The calculation of the stability of the muon power supplies is calculated in two stages. First, the number of data points which lie out of the current and voltage stability boundaries is calculated from a sample set of data from the cDAQ. The record which calculates this is updated with every update from the voltage from the device, both voltage and current aren't used to trigger this calculation as this could double count some data.

This data accumulates over one second until a timekeeper PV activates and sends the total number of data points which lie outside the stability boundary recorded in that second to a circular buffer. This buffer is kept in an aSub record, its default length is 600s (10 minutes).

To recover the amount of time which was spent outside of the stable boundary, multiply the number of samples collected by the time each sample represents, (1/sample frequency). This value is exposed in a PV for a nagios alarm to monitor.

The stability boundaries are defined as:

  1. Voltage stability: V_lower_limit < V_measured < V_upper_limit
  2. Current stability: I_measured <= (I_stable + I_limit)

N.B: When the stability limits are set so that the signal is always unstable, then the unstable time will sometimes not equal the buffer size due to data loss. This will be a large problem if the frequency is larger than the number of elements.

Moving average Filtering

After installing the separator software on MUONFE, we found interference on the voltage input. To counter this, a filtering scheme was developed, described in the python notebooks here: https://github.com/ISISComputingGroup/separator-signal-analysis

This takes a moving average of two adjacent points, although a different stride length (number of indices between the two points) of 20 was also considered. The stride length is currently a constant (1) in the c++ source, and the python test libraries

An aSub record to perform this is now referenced in the separator's voltage db file. The data flow for voltage now looks like:

  1. Raw data $(P)DAQ:VOLT:_RAW
  2. Calibration $(P)_APPLYVOLTCALIB
    • Calibrated data $(P)CALIBRATE:VOLT
  3. Filtering $(P)_APPLYVOLTFILTER
    • Filtered Data $(P)FILTERED:VOLT

To remove the filtering from the data flow, change the INAA field of _STABILITYCHECK in the separator stability db file to point at $(P)CALIBRATE:VOLT.

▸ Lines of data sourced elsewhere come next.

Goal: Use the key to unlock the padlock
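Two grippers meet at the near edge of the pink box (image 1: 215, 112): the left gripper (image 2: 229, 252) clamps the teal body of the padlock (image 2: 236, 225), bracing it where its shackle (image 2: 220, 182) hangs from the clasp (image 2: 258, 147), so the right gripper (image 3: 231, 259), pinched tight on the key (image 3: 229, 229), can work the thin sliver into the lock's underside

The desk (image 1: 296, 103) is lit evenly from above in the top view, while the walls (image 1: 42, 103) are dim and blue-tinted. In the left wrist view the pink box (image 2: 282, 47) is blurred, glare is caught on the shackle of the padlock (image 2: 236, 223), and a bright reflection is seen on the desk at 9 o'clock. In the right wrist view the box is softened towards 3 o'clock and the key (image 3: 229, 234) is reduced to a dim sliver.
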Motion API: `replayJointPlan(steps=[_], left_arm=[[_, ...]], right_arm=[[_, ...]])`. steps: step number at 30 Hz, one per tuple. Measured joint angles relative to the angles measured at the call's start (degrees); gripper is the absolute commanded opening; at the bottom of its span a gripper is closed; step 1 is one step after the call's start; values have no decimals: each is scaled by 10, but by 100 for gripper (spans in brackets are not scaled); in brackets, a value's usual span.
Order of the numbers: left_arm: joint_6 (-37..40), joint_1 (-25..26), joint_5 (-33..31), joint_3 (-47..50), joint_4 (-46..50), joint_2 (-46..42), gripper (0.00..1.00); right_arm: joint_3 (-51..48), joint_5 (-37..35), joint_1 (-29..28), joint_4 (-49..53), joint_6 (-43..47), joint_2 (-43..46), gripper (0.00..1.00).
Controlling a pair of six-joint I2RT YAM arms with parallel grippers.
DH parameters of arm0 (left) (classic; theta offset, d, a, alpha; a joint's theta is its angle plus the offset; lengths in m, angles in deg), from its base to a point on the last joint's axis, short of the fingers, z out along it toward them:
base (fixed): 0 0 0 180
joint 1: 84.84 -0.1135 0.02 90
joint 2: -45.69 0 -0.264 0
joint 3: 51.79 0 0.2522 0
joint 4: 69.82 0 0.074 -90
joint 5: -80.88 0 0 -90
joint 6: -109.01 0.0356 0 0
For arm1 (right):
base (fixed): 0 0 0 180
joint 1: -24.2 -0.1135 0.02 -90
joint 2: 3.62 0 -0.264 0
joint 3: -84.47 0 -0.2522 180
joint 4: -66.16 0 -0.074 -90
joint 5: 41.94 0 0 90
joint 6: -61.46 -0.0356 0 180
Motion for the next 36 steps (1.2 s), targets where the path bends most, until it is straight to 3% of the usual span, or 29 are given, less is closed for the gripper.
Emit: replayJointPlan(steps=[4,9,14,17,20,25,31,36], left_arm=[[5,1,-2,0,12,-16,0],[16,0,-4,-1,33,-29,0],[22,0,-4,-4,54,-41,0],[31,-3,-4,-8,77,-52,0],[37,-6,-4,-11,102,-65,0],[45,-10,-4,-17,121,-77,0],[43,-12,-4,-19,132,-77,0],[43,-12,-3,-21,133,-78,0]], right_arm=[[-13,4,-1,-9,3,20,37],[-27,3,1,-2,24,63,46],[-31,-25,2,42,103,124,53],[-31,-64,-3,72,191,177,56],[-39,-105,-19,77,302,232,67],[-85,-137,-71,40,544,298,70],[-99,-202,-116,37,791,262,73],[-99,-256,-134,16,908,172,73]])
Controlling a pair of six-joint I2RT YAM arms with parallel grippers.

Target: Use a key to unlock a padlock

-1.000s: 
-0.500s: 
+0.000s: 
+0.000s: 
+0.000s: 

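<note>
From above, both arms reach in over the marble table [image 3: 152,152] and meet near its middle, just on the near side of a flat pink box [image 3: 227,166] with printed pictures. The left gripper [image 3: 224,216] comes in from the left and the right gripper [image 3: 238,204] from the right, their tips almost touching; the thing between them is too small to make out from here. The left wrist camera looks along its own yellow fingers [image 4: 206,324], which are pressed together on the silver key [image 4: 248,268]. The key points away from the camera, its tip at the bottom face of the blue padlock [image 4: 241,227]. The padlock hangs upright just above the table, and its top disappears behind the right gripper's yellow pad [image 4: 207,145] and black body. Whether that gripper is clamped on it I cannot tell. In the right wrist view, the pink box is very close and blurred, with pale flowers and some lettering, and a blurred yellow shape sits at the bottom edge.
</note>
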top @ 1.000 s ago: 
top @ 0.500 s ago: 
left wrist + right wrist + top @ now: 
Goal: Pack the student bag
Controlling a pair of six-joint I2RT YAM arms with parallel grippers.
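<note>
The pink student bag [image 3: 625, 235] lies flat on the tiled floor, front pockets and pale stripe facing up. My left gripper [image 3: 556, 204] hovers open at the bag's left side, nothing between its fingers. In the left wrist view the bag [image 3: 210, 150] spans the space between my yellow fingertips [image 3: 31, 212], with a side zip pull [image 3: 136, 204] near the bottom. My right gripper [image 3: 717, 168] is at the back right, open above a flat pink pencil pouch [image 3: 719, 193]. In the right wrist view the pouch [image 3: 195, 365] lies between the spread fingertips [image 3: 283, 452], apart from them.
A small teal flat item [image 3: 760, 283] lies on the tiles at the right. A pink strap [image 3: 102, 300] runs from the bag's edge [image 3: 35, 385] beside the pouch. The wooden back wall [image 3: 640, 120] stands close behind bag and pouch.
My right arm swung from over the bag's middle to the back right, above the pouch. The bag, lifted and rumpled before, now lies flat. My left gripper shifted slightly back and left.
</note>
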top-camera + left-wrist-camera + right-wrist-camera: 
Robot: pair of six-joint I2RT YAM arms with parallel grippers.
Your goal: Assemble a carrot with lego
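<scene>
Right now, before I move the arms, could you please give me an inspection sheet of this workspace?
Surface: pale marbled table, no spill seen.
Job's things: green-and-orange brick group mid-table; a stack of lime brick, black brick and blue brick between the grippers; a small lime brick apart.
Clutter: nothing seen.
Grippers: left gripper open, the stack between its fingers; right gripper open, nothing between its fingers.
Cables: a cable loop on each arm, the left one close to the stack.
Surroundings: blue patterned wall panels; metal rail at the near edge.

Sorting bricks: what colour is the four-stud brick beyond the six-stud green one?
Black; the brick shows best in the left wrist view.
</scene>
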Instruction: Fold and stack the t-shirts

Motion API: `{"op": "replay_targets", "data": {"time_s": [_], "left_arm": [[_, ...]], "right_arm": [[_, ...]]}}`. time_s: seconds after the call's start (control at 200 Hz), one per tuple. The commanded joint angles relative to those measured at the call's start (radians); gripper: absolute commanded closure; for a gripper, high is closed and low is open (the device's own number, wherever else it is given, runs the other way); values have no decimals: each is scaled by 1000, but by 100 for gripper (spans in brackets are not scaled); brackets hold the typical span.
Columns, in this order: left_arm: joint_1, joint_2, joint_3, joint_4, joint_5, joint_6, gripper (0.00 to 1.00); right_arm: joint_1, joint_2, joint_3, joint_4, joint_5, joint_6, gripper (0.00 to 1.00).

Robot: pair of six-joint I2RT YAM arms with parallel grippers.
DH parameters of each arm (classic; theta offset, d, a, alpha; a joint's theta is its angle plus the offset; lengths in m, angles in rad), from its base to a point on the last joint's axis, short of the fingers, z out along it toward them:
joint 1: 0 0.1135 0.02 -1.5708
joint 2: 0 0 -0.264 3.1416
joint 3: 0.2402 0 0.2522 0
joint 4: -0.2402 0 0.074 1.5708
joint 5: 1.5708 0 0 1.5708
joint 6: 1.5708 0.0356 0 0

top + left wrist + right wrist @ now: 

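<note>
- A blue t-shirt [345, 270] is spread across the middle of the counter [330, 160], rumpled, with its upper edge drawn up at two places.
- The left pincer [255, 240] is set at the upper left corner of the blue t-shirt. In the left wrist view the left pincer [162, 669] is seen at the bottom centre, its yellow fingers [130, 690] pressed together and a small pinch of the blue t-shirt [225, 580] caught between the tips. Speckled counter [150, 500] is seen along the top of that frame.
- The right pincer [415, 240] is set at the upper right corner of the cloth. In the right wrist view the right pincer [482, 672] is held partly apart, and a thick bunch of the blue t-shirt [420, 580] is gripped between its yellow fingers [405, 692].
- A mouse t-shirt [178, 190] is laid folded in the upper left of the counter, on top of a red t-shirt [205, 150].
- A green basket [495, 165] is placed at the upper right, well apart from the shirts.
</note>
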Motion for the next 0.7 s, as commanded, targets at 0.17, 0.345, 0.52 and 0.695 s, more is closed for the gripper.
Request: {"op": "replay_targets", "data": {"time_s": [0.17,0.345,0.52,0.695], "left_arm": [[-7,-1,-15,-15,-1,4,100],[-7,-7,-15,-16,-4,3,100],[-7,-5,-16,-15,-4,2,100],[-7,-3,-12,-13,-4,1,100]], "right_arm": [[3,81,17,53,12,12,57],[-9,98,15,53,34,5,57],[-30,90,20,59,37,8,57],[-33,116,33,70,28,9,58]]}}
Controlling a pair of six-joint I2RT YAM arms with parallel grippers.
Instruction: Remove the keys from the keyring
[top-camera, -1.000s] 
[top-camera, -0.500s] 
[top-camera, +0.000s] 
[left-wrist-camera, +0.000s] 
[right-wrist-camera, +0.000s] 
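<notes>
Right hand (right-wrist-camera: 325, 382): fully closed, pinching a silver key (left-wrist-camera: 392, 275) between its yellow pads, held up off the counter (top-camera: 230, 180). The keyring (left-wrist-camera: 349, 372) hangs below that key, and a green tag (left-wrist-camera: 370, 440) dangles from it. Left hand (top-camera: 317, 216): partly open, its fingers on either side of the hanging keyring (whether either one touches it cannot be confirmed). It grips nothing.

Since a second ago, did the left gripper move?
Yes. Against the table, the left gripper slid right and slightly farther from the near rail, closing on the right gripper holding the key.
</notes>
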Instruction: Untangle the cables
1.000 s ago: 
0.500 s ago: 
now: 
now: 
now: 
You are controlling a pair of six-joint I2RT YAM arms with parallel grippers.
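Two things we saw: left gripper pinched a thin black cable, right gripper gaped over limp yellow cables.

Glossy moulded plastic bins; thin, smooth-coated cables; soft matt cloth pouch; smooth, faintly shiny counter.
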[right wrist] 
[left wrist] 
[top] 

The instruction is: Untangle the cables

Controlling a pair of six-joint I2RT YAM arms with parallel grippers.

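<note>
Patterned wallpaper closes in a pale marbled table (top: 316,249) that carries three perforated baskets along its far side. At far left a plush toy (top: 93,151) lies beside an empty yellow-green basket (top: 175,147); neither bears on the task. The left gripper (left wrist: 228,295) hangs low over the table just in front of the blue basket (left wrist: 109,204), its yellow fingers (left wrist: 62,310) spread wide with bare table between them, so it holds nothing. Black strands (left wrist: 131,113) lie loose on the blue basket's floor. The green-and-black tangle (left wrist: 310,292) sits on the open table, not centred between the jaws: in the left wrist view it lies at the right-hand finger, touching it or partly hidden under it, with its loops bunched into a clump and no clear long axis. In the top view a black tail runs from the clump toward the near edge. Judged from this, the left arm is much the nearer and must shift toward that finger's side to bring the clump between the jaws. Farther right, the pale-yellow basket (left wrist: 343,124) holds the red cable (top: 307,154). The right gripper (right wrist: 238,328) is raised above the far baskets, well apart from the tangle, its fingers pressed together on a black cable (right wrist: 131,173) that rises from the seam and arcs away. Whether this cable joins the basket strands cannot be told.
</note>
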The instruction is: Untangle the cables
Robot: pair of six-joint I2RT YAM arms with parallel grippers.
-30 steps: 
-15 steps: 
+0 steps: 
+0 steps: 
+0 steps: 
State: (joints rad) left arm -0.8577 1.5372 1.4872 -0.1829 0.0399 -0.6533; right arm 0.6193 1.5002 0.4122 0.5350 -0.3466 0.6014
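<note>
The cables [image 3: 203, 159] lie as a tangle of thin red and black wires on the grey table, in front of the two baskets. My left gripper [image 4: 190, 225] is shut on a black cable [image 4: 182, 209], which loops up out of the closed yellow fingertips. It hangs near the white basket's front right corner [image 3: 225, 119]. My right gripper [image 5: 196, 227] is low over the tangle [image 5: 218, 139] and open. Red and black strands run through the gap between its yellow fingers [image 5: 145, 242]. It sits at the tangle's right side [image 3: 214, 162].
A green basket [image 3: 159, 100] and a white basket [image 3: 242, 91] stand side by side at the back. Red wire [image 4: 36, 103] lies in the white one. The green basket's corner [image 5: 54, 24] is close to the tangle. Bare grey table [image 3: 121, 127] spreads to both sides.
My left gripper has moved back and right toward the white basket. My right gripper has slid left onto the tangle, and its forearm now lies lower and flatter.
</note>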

Data loss at large stride lengths

As a consequence of performing a moving average, the shape of voltage input data is reduced by the stride length. This means that there will be fewer data points than the (unfiltered) current data, so the assumption of the separator stability calculation that there are the same number of points for both current and voltage is no longer valid. It was decided that a stride length of 1 does not 'stretch out' the voltage trace enough to break the assumption. A longer stride length (e.g. 20) would be a significant source of error and need to be addressed.